Passar na exigente peneira não seria problema para o jogador que era, porém, nos quatro meses que treinou em São Januário, ele e seu Luís conviveriam com o submundo dos empresários (o famoso apadrinhamento), fora das quatro linhas. “Foi decepcionante saber disso. Não ser aproveitado por não ter um empresário” lamenta.

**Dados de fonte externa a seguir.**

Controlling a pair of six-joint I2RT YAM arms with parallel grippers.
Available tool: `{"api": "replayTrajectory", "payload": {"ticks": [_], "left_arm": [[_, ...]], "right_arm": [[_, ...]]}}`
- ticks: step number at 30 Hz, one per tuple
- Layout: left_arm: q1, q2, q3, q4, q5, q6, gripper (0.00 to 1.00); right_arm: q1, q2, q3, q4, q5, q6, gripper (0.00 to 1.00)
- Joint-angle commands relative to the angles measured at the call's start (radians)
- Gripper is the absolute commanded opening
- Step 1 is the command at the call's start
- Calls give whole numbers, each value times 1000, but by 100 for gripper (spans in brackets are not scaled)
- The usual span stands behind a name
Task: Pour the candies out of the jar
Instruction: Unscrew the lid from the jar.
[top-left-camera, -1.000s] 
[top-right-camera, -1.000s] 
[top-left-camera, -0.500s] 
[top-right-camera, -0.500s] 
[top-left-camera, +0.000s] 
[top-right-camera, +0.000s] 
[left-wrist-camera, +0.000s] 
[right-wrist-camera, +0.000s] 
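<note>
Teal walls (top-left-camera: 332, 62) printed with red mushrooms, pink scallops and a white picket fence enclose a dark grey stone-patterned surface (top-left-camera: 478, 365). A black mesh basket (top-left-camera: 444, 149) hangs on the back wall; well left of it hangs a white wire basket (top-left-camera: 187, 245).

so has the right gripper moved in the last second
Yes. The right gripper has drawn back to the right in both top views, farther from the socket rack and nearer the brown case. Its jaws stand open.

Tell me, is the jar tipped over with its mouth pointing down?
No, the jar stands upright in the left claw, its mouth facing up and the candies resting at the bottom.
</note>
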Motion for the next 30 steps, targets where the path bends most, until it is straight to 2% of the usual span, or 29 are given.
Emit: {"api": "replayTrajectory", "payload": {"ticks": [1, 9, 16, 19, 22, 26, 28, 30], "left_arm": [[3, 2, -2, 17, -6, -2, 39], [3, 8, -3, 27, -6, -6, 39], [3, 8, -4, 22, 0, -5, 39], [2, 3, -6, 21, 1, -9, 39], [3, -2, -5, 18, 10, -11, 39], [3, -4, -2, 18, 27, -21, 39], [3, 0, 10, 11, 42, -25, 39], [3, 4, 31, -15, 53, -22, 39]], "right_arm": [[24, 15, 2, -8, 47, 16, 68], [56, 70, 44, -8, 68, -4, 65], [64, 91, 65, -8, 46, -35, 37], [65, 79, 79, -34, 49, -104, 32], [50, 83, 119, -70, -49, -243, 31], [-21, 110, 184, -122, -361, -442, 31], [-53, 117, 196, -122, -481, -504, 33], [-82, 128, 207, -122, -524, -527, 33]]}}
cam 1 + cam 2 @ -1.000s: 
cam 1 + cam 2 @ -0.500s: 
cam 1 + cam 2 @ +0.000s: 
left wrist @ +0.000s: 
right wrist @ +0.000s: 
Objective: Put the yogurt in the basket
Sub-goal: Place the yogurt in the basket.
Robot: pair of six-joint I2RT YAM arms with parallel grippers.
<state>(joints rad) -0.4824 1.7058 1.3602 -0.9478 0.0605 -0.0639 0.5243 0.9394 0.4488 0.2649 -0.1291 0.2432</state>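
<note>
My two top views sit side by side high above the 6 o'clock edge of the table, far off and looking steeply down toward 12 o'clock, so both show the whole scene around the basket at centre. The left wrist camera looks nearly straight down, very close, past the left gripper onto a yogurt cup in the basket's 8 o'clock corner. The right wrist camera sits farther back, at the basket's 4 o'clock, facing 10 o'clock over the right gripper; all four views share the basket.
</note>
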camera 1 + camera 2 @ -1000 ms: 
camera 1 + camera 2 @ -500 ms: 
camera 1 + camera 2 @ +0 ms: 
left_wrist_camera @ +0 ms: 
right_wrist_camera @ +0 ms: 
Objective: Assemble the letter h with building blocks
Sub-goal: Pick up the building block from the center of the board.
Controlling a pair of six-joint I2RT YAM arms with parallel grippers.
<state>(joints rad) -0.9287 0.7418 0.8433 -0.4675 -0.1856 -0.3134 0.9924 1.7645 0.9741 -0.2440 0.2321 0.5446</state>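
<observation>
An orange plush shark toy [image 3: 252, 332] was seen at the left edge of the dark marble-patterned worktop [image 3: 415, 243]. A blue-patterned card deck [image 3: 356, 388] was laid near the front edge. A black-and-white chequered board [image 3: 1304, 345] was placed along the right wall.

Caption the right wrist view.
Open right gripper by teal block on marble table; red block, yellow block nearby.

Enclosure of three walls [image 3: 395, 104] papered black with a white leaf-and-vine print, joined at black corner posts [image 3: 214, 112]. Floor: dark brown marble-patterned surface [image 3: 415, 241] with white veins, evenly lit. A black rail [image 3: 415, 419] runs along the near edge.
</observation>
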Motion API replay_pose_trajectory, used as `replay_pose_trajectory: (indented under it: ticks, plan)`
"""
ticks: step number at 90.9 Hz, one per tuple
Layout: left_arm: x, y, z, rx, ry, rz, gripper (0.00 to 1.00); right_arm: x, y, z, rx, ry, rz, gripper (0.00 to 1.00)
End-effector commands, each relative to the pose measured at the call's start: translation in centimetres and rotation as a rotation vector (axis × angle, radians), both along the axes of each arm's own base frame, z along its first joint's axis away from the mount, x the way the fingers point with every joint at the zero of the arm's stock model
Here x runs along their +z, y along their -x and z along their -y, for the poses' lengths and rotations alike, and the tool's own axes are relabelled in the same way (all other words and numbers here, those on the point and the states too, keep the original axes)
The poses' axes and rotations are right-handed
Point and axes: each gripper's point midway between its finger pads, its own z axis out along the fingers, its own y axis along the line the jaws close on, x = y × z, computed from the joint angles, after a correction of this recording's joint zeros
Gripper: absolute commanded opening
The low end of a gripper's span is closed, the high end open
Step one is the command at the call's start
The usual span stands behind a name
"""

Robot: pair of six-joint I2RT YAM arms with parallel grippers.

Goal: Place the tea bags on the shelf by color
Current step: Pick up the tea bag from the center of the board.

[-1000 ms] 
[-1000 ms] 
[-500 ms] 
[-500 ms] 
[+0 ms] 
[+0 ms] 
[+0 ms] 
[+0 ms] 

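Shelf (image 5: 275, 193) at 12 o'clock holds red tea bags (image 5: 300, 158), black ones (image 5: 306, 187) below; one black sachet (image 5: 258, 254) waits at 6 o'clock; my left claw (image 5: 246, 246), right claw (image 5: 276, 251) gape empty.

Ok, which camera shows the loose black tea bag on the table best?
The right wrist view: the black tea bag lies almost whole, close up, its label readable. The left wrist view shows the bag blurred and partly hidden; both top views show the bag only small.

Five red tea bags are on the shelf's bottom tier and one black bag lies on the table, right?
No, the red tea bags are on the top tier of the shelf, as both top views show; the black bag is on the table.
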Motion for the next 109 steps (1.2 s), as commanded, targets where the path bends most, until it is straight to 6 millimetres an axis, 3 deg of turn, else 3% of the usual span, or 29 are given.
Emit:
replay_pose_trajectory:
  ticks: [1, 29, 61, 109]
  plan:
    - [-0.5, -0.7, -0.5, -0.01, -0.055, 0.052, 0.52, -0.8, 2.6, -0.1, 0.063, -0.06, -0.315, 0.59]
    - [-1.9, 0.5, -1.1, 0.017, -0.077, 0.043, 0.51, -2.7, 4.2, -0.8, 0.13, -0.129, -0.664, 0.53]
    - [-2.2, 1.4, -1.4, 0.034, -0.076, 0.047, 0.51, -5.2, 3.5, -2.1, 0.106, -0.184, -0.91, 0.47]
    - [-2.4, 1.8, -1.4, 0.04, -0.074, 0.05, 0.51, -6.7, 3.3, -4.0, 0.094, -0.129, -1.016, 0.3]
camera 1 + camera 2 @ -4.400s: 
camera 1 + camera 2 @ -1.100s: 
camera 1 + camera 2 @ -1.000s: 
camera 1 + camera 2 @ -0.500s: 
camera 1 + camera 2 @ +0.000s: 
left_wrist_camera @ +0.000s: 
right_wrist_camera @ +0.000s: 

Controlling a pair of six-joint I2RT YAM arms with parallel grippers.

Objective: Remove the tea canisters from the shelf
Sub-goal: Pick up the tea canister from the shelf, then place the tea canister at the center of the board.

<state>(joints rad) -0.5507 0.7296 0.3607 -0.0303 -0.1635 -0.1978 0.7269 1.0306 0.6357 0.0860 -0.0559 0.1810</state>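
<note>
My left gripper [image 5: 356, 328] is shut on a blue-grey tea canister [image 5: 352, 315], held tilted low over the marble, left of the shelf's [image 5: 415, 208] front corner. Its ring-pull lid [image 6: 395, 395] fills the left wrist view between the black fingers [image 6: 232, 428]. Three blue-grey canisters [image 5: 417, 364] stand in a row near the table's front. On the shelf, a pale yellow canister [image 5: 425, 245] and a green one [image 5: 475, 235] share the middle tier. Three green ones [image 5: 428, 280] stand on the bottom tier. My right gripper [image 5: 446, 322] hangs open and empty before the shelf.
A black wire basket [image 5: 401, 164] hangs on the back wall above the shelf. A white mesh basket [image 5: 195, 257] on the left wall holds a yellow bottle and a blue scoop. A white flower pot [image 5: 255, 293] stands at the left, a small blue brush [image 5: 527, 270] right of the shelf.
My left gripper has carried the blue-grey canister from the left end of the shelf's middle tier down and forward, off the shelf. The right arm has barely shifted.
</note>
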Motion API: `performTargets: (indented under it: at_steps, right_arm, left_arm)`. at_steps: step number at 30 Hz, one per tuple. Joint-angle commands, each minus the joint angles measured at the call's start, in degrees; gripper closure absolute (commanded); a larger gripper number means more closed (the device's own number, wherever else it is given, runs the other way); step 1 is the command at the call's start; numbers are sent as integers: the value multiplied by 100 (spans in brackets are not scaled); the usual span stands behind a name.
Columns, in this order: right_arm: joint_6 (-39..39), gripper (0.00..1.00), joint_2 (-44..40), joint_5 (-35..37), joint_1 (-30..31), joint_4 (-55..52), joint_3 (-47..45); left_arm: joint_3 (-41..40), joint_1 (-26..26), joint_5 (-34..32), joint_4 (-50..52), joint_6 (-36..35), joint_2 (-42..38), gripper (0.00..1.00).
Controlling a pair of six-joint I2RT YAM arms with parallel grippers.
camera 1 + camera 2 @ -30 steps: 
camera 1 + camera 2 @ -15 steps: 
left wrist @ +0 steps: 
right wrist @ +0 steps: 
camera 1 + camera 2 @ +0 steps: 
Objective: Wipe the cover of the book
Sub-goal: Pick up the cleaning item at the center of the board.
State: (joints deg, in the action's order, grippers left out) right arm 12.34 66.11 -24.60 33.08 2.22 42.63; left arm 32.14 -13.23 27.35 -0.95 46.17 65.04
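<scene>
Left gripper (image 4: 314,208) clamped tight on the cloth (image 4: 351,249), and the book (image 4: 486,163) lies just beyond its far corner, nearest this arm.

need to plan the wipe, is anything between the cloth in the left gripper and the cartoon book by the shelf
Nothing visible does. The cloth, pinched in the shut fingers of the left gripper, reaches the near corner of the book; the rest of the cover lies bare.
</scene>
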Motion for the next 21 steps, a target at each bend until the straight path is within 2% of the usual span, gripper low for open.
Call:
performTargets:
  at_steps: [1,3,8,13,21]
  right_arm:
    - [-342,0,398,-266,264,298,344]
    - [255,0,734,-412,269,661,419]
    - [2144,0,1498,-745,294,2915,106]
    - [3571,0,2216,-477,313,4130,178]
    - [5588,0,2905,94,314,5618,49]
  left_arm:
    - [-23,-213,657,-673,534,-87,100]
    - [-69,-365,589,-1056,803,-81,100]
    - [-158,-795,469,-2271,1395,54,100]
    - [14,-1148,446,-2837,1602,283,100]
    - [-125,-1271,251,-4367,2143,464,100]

Acabou dispensado e, aos 16 anos, foi obrigado a se acostumar com as feridas causadas pela bola. A história se repetiria bem longe de São Gonçalo, desta vez em Xerém, quando treinou no Fluminense Football Club. Com uma carta de apresentação nas mãos calejadas de seu pai, se apresentou no tricolor. A carta em si não garantiria aprovação, mas estendeu dos três treinos habituais para oito a experiência do menino. Mais uma vez treinou bem, mas faltou o famoso padrinho para empresariá-lo. Numa última tentativa, agora com 17 anos, disputou a Copa Light pelo União Central Futebol Clube, da terceira divisão do Rio de Janeiro.

Depois de muito esforço, conseguiu a federação pelo modesto clube da Penha, na Zona Norte do Rio de Janeiro, mas resolveu deixar o sonho de lado em nome da fé. “Achei melhor ir jogar no Ases de Ouro, do Gradim, trabalhar como mecânico e me dedicar à obra de Deus”, confidencia. Os irmãos na fé confirmam a versão de Thiago; “Ele é muito especial na minha vida. Quando mais precisei, ele me ajudou com uma palavra edificante”, revela o amigo Davison Marques de 22 anos, que também expõe uma característica que Thiago traz dos campos para a vida: “Ele tem um coração enorme, mas é um cara que não gosta de perder, seja nos jogos de futebol ou nas adversidades da vida cristã”.

Hoje, prestes a completar 32 anos, Thiago divide os domingos entre o Grêmio Recreativo e Esportivo Barabá, no Porto Velho, e os cultos da Igreja Evangélica Semeando no Gradim. São os curativos para a alma do motorzinho.